I am testing the example here: https://fluxml.ai/Flux.jl/stable/models/overview/
using Flux
actual(x) = 4x + 2
x_train, x_test= hcat(0:5...), hcat(6:10...)
y_train, y_test = actual.(x_train), actual.(x_test)
predict = Dense(1 => 1)
predict(x_train)
loss(x,y) = Flux.Losses.mse(predict(x),y)
loss(x_train,y_train)
using Flux:train!
opt = Descent(0.1)
data = [(x_train, y_train)]
parameters = Flux.params(predict)
predict.weight in parameters, predict.bias in parameters
train!(loss, parameters, data, opt)
loss(x_train, y_train)
for epoch in 1:1000
train!(loss, parameters, data, opt)
end
loss(x_train, y_train)
predict(x_test)
y_test
As you can see, it is just a very simple model actual(x) = 4x + 2. If you run these codes you will get an almost perfect prediction result.
1×5 Matrix{Float32}: 26.0001 30.0001 34.0001 38.0001 42.0001
1×5 Matrix{Int64}: 26 30 34 38 42
But if I make a minor change in term of feeding the model with one more data, like this:
x_train, x_test= hcat(0:6...), hcat(6:10...)
So I didn't change anything except line 3. I just changed 5 to 6. Then the prediction result will become infinite.
1×5 Matrix{Float32}: NaN NaN NaN NaN NaN
1×5 Matrix{Int64}: 26 30 34 38 42
But why?
I think this is simply a case of a high learning rate gone wrong.
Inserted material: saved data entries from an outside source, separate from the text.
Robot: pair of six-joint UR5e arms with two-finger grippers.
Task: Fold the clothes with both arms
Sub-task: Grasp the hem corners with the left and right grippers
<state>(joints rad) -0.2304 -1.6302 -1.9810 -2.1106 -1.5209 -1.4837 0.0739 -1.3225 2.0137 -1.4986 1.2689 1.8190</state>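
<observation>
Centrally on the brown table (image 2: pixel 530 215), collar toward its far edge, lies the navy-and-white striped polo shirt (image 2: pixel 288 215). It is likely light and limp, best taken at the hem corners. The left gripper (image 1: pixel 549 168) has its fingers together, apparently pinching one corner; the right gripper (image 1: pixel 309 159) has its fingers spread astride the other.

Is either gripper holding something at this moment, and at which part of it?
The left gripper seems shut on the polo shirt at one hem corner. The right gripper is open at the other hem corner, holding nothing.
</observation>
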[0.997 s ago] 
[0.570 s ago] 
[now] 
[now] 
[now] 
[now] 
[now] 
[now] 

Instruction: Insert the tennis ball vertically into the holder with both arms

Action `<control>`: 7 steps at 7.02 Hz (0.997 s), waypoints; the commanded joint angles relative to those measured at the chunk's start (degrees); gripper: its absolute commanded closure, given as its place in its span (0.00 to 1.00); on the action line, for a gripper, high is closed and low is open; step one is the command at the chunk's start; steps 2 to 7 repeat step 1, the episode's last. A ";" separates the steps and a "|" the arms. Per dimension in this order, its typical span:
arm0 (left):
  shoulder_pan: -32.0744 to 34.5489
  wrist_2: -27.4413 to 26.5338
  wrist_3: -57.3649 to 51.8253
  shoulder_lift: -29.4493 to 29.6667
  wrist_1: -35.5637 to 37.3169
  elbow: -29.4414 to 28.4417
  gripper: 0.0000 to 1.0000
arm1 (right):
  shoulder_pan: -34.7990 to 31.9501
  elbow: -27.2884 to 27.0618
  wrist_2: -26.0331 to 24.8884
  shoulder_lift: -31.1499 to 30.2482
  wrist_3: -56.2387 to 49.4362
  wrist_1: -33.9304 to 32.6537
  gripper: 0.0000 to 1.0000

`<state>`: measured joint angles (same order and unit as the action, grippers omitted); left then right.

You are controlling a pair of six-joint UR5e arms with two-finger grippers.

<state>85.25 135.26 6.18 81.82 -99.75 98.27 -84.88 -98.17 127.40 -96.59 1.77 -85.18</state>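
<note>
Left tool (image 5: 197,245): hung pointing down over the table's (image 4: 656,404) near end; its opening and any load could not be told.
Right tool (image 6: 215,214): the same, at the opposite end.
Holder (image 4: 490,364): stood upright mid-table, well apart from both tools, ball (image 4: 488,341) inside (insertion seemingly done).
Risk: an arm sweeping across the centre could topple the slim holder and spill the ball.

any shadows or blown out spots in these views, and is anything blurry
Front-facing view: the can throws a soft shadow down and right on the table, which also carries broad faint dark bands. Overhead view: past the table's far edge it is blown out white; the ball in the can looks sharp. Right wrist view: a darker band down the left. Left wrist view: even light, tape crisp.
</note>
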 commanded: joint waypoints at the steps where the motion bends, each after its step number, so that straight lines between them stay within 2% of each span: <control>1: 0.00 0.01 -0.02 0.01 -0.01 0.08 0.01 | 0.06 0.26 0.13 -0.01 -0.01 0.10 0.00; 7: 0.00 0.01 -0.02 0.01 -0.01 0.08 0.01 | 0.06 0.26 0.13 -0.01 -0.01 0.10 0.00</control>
I can reproduce the same NaN
behaviour with Descent(0.1)
. I tried printing it out and the loss goes to Inf
first before NaN
- a classic sign of a divergence because of a high learning rate. So I tried a learning rate of 0.01 and it works just fine - it gives the expected answer. It is probably diverging when x_train
is hcat(0:6...)
. A smaller learning rate allows the network to take smaller steps and it manages to find the minimum as expected.